Reddy was one of the 20 farmers from Asia, Europe, Africa, Australia and North/South America to take part in the Third Annual Global Farmer-to-Farmer Round Table in Iowa (US) from October 15-17 this year, as a representative of the Truth About Trade and Technology (TATT).

It is a non-profit advocacy group of American farmers, which supports global expansion of access to technology, including biotechnology.

He was among the two farmers from India (the other was from Nagpur) to attend the World Food Prize distribution function on October 14-15, which is equivalent to Nobel Prize in agriculture sector.

Berlin interaction

In September 2007, Reddy had attended an interaction on biotechnology in Berlin, when he had an opportunity to exchange views with MPs and journalists.
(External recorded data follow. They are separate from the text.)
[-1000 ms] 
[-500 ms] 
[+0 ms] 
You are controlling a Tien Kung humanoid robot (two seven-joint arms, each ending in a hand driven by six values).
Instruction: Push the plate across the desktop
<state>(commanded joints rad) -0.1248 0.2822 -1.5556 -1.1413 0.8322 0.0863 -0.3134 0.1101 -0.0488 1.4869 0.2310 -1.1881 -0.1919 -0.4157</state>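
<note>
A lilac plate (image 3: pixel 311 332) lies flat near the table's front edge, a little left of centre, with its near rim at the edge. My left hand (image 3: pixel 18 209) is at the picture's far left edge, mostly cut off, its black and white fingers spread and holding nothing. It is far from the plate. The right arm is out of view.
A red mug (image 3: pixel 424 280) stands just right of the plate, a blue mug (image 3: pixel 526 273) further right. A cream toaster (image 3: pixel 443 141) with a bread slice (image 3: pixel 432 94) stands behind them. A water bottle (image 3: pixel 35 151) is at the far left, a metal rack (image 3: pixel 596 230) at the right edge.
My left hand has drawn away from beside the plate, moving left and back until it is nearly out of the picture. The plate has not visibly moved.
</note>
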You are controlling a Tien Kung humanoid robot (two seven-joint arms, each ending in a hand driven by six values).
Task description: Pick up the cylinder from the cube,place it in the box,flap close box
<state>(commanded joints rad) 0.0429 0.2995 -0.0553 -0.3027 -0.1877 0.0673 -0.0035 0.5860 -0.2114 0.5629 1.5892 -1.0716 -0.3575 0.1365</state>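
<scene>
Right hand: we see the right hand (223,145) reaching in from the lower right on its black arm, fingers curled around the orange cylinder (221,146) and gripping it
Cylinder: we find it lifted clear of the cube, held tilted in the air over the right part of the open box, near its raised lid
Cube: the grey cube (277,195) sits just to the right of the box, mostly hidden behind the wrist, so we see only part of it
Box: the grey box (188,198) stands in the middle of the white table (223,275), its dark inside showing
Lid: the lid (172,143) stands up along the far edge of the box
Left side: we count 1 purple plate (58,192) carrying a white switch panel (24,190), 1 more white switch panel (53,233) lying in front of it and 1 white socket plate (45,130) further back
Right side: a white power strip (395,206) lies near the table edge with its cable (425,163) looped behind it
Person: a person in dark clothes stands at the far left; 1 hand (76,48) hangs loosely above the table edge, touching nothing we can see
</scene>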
He was invited to enlighten the gathering on the adoption of biotech techniques for maize.

A recipient of ‘Adarsha Rytu’ Award in 2005, Reddy told The Hindu that participation in international fora had broadened his views on the use of biotechnology practices in chilli, maize and paddy cultivation.

Urgent need

He stressed that the Centre’s approval for use of biotechnology, pending since two years was urgent in the case of paddy, in view of the ‘steep’ fall in production and rising price of rice.

If the use is permitted, as done in the case of cotton, not only will the prices drop, but farmers will stand to benefit through increase in yield.

“This becomes particularly important in view of the fact that we can’t expand cultivable land and water resource. It is absolutely necessary if the growing needs of the ever-rising population are to be met,” Mekala VelanganReddy concludes.